Do AI Models Think Like Quantum Systems?

Author: Denis Avetisyan


A new analysis challenges claims of genuine quantum behavior in large language models, suggesting observed patterns may reflect contextual similarities rather than fundamental physics.

The paper critiques interpretations of CHSH inequality violations and Bose-Einstein distributions in AI language models, emphasizing the need for rigorous baselines and controls.

While intriguing parallels have emerged between the statistical properties of language and quantum mechanics, establishing genuine quantum phenomena requires careful scrutiny. This commentary addresses recent claims made in ‘Comment on arXiv:2511.21731v1: Identifying Quantum Structure in AI Language: Evidence for Evolutionary Convergence of Human and Artificial Cognition’, specifically concerning interpretations of CHSH calculations and Bose-Einstein fits to rank-frequency data. The analysis highlights that observed contextuality and phenomenological similarities do not definitively demonstrate underlying quantum mechanisms without more robust validation and comparative baselines. Ultimately, can these statistical resemblances truly illuminate the fundamental principles governing both artificial and biological cognition, or do they represent a fascinating, yet limited, analogy?

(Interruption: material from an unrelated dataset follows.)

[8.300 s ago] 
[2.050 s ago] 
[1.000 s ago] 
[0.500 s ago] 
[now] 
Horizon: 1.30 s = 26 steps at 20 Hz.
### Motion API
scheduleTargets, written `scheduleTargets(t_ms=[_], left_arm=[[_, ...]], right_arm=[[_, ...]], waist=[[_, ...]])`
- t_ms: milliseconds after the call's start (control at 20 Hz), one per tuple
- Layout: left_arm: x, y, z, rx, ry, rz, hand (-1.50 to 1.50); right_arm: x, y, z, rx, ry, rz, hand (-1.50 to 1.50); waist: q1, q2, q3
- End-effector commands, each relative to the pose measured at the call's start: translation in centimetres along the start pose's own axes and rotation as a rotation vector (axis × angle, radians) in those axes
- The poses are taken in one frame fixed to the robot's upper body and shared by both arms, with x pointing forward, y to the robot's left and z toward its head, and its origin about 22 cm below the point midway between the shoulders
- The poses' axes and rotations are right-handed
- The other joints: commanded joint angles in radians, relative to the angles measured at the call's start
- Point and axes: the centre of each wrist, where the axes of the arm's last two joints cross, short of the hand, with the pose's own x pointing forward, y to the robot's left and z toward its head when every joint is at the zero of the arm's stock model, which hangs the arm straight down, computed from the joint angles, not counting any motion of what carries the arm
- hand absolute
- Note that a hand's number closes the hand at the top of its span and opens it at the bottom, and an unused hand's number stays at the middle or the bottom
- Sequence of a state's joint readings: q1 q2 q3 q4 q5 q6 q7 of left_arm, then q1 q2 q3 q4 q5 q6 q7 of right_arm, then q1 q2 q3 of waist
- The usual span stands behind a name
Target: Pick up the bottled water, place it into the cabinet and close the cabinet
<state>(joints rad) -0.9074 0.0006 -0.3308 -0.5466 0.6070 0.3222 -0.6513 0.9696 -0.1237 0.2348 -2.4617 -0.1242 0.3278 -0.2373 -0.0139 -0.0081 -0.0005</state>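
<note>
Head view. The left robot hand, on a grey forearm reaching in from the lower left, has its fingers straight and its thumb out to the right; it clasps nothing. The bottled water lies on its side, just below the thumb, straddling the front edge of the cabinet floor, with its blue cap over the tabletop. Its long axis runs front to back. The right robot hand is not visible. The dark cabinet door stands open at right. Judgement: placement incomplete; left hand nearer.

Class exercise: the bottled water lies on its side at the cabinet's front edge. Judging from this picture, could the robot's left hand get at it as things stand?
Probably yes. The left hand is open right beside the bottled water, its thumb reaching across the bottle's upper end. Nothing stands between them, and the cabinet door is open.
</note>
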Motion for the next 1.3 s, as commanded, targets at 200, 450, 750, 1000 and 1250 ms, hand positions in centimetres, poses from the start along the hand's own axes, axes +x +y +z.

The Illusion of Local Reality

For centuries, the concept of locality stood as a cornerstone of physical understanding, asserting that an object is directly influenced only by its immediate surroundings – that cause and effect require a mediating connection and cannot propagate instantaneously across vast distances. This intuitive principle, deeply embedded in classical physics, dictates that a measurement performed on one particle cannot instantaneously affect the state of another, spatially separated particle. However, the advent of quantum mechanics introduced phenomena seemingly violating this fundamental tenet. Quantum entanglement, for example, demonstrates correlations between particles regardless of the distance separating them, suggesting a connection beyond the constraints of local realism. These correlations appear to manifest faster than light would allow, challenging the established framework and prompting investigations into whether the universe operates under principles more bizarre and interconnected than previously imagined.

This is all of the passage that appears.